Backend: Python 3.13 with FastAPI and Uvicorn, following a modular architecture containing API endpoints, service layers, database models, background workers, and authentication utilities.
Database: PostgreSQL with Neon as the hosted database, SQLAlchemy as the ORM, and Alembic for schema migrations.
AI: Google Gemini is used for intelligent document extraction, handwriting recognition, validation, and conversational functionality.
Email Automation: Gmail API with OAuth is used for automatic invoice ingestion, with IMAP available as a fallback for other email providers.
Infrastructure and Deployment: Vercel hosts the frontend, while the backend is designed for deployment on platforms such as Railway or Render. The system also supports Docker-based deployment.
Invox follows a separated frontend-backend architecture. The user interacts with a Next.js application responsible for authentication, dashboards, invoice management, and the conversational interface. API requests are sent to a FastAPI backend, where invoice-processing services, authentication logic, AI extraction, database operations, and background workers are handled. Uploaded documents are passed through the backend to Google Gemini for information extraction before the resulting structured data is stored in PostgreSQL through SQLAlchemy. A separate background email worker periodically monitors connected inboxes, identifies potential invoice attachments, checks whether they have already been processed, and sends new documents through the same processing pipeline.
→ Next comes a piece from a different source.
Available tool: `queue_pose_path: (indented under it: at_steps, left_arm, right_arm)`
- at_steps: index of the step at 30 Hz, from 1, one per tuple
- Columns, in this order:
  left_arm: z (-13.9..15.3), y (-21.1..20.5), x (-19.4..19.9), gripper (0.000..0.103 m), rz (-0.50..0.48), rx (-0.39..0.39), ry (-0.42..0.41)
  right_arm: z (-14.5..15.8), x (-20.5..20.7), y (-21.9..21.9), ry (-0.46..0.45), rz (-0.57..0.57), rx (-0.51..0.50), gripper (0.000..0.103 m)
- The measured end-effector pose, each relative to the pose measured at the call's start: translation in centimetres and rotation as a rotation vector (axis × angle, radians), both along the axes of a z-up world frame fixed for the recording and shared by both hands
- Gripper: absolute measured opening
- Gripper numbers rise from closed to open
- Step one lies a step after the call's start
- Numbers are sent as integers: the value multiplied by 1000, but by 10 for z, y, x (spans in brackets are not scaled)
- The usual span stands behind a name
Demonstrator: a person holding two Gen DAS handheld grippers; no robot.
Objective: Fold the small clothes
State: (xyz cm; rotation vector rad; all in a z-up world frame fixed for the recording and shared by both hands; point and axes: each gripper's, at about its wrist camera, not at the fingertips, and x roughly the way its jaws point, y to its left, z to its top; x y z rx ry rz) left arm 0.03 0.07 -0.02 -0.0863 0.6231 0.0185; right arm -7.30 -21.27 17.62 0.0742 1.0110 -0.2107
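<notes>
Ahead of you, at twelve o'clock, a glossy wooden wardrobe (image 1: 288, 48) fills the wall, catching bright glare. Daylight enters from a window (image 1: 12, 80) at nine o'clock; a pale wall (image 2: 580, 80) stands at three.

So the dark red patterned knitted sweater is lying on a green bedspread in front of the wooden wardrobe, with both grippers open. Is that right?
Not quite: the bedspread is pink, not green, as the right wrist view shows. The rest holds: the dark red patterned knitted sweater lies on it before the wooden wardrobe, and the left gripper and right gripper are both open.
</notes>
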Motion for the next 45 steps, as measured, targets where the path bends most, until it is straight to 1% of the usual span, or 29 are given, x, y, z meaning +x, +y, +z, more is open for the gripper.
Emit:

At a high level, the flow can be represented as: Document / Gmail → FastAPI → Duplicate Detection → Gemini AI Extraction → Validation → PostgreSQL → Dashboard / Analytics / RAG Chat.
The motivation behind Invox was to explore how modern AI could be applied to a workflow that still contains a large amount of repetitive manual work. Invoices are an interesting example because they arrive in many different formats and channels but eventually need to be converted into essentially the same structured information. Instead of building another standalone OCR demo, the goal was to build the surrounding workflow as well: document ingestion, email automation, AI-based extraction, persistent storage, duplicate prevention, invoice status management, analytics, export functionality, and eventually a conversational interface for interacting with the resulting data. This made Invox an opportunity to work on a complete AI-enabled automation pipeline rather than using an LLM as an isolated feature.
Invox was built during CodeUtsava 9.0, the national-level hackathon organized by the Turing Club of Programmers at NIT Raipur. Competing as Team Vibe Coders against more than 40 teams and 150+ participants, we secured the Runner-Up position and won the second prize of ₹30,000.
The project was developed under the intense constraints of a 28-hour hackathon, during which our four-member team designed and implemented an AI-powered Smart Invoice Management platform capable of extracting structured information from invoices, automating invoice ingestion, detecting duplicates, managing approval workflows, and providing analytics and intelligent querying over financial data.
Finishing as runners-up provided strong external validation of both the technical implementation and the practical relevance of the problem we were solving.